Israël face au coût financier massif de la guerre

Depuis le début du conflit déclenché par l’attaque du Hamas le 7 octobre 2023, Israël fait face à un coût financier sans précédent. Fin avril, la facture de la guerre atteignait près de 120 milliards d’euros, soit plus de 17 % du PIB, selon la Banque centrale israélienne. Ce chiffre englobe notamment la campagne militaire contre l’Iran, qui a elle seule a coûté environ 10,5 milliards d’euros jusqu’au cessez-le-feu d’avril 2024. Pour soutenir cet effort, Israël a massivement emprunté sur les marchés internationaux, faisant passer la dette publique à plus de 69 % du PIB, contre 60 % avant le conflit. Cette situation met en lumière la pression croissante sur les finances publiques et la nécessité d’adapter les priorités budgétaires.

L’augmentation spectaculaire du budget de la défense, qui a plus que doublé depuis octobre 2023, s’accompagne de coupes dans les dépenses sociales et les investissements publics. L’éducation, la santé et les infrastructures sont particulièrement touchées, avec des conséquences directes sur la qualité de vie des Israéliens. Par ailleurs, la mobilisation continue de dizaines de milliers de réservistes affecte la production économique, en raison de leur absence prolongée du marché du travail. Une enquête révèle que près d’un tiers de la population subit une baisse de revenus, impactant surtout les indépendants et les travailleurs modestes. Malgré ces difficultés, l’économie israélienne a rapidement retrouvé son niveau d’avant-guerre et continue de croître, mais les tensions budgétaires restent vives.

Le débat politique s’intensifie autour de la stratégie à adopter pour gérer cette situation. Le Premier ministre Benjamin Netanyahu défend une vision ambitieuse, visant à transformer Israël en une « super-Sparte » du Moyen-Orient, avec un investissement massif dans l’industrie de la défense pour garantir une supériorité militaire durable. Cette orientation autarcique vise à réduire la dépendance à l’aide américaine. Toutefois, certains experts appellent à un retour à un budget de défense plus raisonnable, soulignant les risques d’une « économie du traumatisme » où la sécurité prime au détriment du niveau de vie général. La montée des inégalités sociales, déjà marquée avant la guerre, s’aggrave avec une légère augmentation du nombre d’enfants vivant sous le seuil de pauvreté.

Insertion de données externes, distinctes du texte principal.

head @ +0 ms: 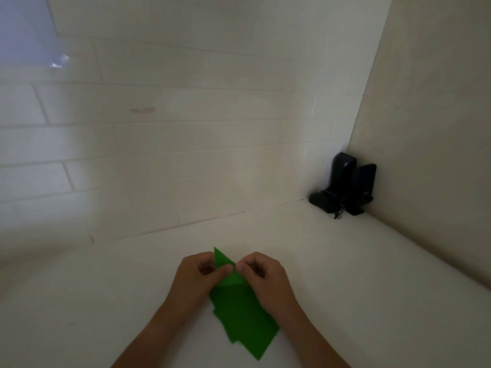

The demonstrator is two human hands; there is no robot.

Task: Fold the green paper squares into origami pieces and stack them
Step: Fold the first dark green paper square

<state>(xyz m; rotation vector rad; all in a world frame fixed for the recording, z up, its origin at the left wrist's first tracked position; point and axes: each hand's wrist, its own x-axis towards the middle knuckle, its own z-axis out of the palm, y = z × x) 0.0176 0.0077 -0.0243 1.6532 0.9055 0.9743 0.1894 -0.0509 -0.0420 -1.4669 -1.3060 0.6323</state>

À court et moyen terme, Israël doit donc concilier ses impératifs sécuritaires avec la nécessité de préserver ses services publics et son équilibre économique. Le défi est d’autant plus complexe que le pays fait face à une situation régionale instable, avec des opérations militaires au Liban et des tensions persistantes avec l’Iran. La gestion financière de l’effort de guerre et ses répercussions sociales seront déterminantes pour la stabilité intérieure et la capacité d’Israël à maintenir sa position stratégique dans la région.

La guerre permanente impose à Israël un fardeau économique lourd, avec un impact tangible sur les finances publiques et la vie quotidienne des citoyens. La stratégie gouvernementale, centrée sur un renforcement militaire massif, suscite des débats sur l’équilibre entre sécurité et bien-être social. La trajectoire budgétaire future sera cruciale pour éviter un affaiblissement durable des services publics et pour répondre aux attentes d’une population confrontée à des sacrifices multiples.